Teaching Online by Design: Options, Implementations and Opportunities
2021 has seen the plague stay around, and with a mixed set of vaccine roll outs, campus closures, lockdowns and reopenings, we’re in a state of flux in the sector. This, unsurprisingly, is presenting a challenge for the delivery of higher education. Many academics found themselves scaling the learning curve of Emergency Remote Teaching, hitting a suitable plateau to rest, and then hoping it would all go away at the new year and we’d be back in classrooms.
That’s not entirely how it went, or how it will go. 2020 showed the world that we can do more with online than just stick a VHS / DVD in the player and call it done. Eventually, the world may decide that face to face is where it’s at – with or without social distancing, masks, hand sanistiers and constantly wiping down the surfaces like we’re Ethan Hawke in Gattaca[1]
The world we have now runs on bi-modal delivery.
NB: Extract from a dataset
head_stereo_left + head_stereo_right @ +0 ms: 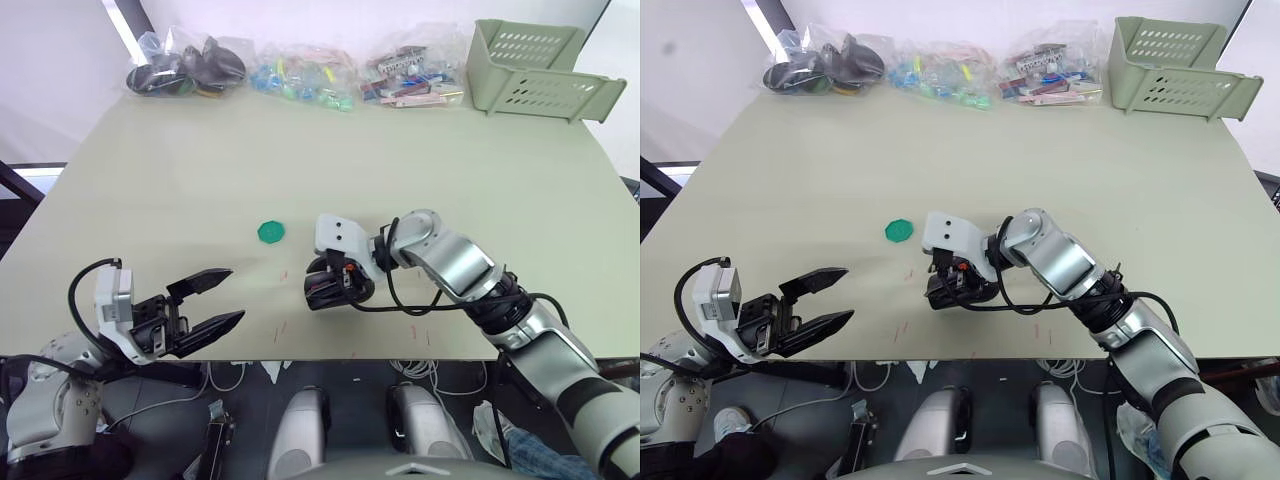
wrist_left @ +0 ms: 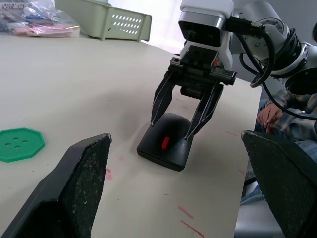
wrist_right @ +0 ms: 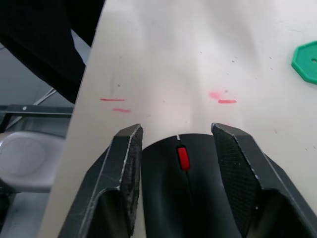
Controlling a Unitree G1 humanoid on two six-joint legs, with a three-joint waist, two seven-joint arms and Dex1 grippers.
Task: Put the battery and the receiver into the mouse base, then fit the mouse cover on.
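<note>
The mouse lies on the table near the front edge, its smooth black mouse cover sitting on top of the mouse base, with the red scroll wheel showing. My right gripper reaches down over it, and its fingers press against both sides of the mouse. My left gripper is open and holds nothing. It hovers at the table's front edge, well to the left of the mouse. The battery and the receiver are hidden.
A green scalloped disc lies left of the mouse. Bags of small parts line the back edge, with a pale green basket at the back right. A person's hand rests beyond the table's right side.
</note>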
Bi-modal is where the experience exists as both an online-by-design, and has a potential component of face to face activity. For the early 2020s, we’re going to set the decade up as an online-by-design, possibly backed by a number of socially distanced face to face options worked into the mix. The key is that Online-by-Design means we can reach out to audiences who may not have had access to our face to face capacity.
A key choice in terminology here is the online-by-design. In March 2020, academia activated the Emergency Remote Teaching Protocol, which was an unplanned pivot from business as usual, to delivery via whatever we could muster as our technology. From 2021 onwards, we can start being much more intentional in our choice of platforms, technologies and supporting systems to create our teaching experiences.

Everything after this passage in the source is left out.